Ninth Circuit Reverses Class Certification Based On District Court’s Failure To Resolve Factual Issues Relating To Uninjured Class Members
On April 6, 2021, the United States Court of Appeals for the Ninth Circuit vacated a district court order certifying three classes in a multi-district antitrust case alleging a price-fixing conspiracy by producers of packaged tuna, finding that the district court erred in determining that plaintiffs had satisfied to the predominance requirement of Federal Rule of Civil Procedure 23(b)(3). Olean Wholesale Grocery Coop v. Bumble Bee Foods, No. 19-56514 (9th Cir. Apr. 6, 2021).

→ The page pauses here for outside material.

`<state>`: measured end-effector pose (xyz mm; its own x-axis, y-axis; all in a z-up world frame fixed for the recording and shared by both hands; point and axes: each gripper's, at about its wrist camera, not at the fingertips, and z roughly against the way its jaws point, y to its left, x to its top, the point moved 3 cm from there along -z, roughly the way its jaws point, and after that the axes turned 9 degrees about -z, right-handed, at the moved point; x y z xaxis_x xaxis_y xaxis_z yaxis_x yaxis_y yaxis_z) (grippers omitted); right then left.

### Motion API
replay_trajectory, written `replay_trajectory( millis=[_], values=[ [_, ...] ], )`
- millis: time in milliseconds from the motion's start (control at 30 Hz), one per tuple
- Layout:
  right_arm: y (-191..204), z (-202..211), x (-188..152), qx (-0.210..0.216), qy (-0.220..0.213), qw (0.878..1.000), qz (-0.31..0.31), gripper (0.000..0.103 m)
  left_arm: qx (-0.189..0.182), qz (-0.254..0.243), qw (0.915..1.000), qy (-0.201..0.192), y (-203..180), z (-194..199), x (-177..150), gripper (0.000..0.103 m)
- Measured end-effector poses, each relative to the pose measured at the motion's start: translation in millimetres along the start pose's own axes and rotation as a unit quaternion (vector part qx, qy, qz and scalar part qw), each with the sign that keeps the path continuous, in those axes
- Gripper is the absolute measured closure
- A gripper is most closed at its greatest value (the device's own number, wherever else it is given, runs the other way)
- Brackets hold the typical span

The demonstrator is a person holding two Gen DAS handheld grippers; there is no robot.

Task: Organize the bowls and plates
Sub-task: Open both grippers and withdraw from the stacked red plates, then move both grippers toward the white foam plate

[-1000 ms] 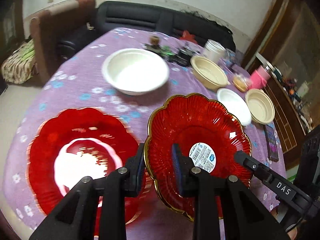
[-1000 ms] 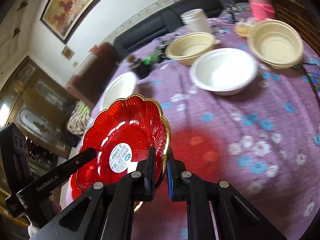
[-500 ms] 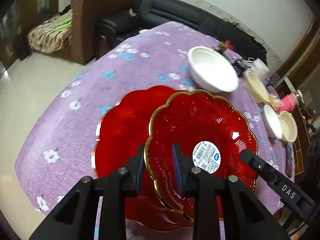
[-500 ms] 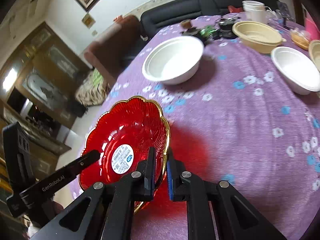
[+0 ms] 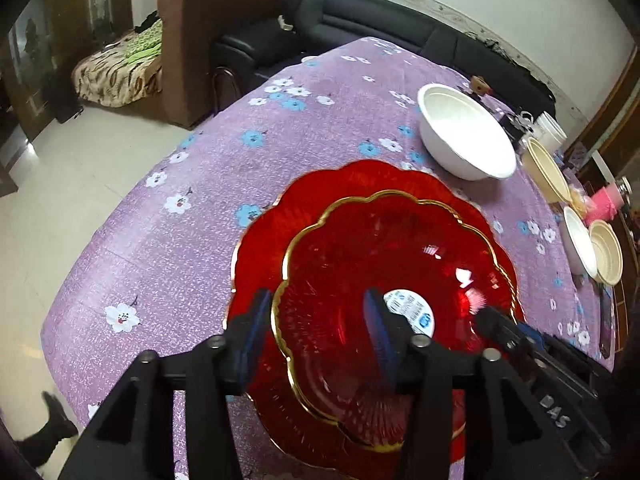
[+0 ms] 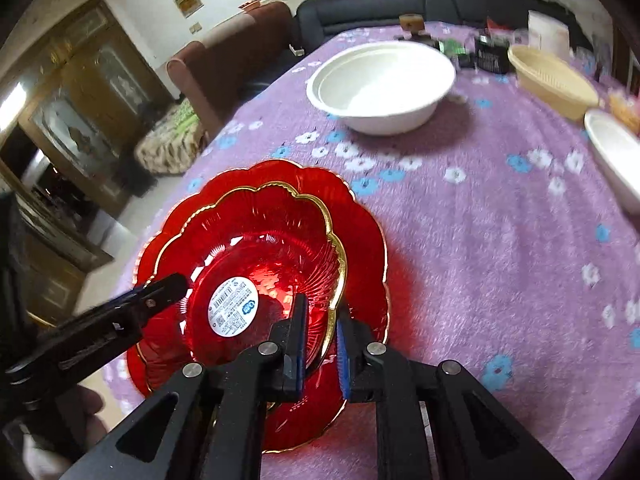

Specifically, the Court concluded that the district court abused its discretion in declining to resolve whether plaintiffs’ proposed use of statistical evidence to establish classwide impact swept a substantial number of uninjured purchasers into the putative class. A class cannot be certified, the Court held, when it contains more than a “de minimis” number of uninjured purchasers.
Supreme Court Finds Copying Of Computer Code A Fair Use
On April 5, 2021, the Supreme Court of the United States issued an opinion reversing a decision by the Court of Appeals for the Federal Circuit (CAFC) that had found Google liable for copying elements of Oracle’s Java computer code. Google LLC v. Oracle Inc., No. 18-956, 593 U.S. ____ (2021). According to the Court, Google’s copying, which was limited to only those lines of code needed to enable Java programmers to create new and transformative programs, was a fair use as a matter of law.